◆ Task objective: What is the number of lines in this listing that include the string "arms"? Answer with that number by itself.

Records for the task: Begin

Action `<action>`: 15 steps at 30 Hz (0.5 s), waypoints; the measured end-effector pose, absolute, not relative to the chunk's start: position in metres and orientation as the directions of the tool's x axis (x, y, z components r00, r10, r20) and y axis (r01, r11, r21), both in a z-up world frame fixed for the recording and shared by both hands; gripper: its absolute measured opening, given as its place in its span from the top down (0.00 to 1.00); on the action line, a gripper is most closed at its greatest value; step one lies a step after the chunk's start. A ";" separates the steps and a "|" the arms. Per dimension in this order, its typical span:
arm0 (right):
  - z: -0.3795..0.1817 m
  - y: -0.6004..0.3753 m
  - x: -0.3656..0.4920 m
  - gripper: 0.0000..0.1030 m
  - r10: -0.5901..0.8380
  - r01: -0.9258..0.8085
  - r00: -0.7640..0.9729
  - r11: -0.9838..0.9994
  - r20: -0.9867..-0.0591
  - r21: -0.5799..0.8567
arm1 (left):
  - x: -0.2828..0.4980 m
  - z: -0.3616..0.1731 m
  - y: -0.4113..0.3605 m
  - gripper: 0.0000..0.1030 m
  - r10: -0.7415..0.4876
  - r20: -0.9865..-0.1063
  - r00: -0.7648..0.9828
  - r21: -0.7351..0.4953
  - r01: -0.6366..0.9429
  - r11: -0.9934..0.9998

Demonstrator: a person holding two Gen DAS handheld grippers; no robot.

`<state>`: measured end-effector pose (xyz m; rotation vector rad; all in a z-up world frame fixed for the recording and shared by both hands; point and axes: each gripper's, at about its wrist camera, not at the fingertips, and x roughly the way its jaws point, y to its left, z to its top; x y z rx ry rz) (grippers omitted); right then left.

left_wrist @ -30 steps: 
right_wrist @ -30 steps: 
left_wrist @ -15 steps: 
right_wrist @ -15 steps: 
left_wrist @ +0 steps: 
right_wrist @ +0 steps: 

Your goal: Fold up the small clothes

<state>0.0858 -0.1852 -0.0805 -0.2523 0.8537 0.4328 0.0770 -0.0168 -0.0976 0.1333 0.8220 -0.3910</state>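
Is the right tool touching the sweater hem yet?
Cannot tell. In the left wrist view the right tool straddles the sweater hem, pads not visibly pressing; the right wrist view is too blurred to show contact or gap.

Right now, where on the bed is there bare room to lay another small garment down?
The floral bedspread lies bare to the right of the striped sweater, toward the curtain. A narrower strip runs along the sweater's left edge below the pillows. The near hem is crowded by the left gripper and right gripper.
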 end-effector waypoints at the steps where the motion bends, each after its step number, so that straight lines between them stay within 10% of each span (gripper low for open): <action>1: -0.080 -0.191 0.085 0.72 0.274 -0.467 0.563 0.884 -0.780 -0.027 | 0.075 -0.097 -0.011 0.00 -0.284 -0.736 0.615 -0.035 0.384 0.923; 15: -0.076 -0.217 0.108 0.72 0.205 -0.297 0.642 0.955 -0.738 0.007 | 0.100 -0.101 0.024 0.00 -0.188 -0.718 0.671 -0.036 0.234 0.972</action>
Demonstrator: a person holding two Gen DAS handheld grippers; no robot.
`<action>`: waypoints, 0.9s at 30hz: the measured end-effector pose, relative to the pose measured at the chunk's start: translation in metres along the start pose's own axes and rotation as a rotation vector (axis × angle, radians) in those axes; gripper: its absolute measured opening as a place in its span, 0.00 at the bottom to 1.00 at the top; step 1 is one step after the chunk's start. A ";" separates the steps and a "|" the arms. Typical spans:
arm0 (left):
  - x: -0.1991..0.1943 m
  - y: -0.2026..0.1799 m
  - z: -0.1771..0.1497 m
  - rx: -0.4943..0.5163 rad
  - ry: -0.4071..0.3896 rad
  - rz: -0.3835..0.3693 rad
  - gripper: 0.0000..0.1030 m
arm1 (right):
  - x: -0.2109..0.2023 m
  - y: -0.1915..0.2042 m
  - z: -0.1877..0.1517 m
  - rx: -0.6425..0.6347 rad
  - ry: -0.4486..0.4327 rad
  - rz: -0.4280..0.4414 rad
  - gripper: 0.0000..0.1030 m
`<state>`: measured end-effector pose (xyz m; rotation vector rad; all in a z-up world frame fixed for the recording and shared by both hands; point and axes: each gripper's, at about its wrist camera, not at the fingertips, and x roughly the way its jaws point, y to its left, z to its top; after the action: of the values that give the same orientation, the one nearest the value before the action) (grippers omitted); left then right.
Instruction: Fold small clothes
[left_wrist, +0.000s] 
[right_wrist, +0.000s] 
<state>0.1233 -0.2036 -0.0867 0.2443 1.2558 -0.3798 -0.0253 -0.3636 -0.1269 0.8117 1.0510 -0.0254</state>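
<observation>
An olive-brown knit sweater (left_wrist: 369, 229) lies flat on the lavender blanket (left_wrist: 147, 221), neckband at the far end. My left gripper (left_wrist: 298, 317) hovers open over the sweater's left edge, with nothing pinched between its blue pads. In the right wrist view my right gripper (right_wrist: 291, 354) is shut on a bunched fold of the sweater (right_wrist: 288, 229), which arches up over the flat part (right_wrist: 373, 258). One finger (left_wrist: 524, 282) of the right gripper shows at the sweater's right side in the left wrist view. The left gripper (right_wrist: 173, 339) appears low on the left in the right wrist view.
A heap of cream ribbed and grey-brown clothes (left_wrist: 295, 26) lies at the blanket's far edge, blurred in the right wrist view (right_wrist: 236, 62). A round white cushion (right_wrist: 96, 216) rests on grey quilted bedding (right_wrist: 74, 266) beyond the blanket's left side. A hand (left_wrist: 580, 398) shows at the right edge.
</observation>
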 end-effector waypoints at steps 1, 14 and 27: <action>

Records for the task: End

◆ Task output: 2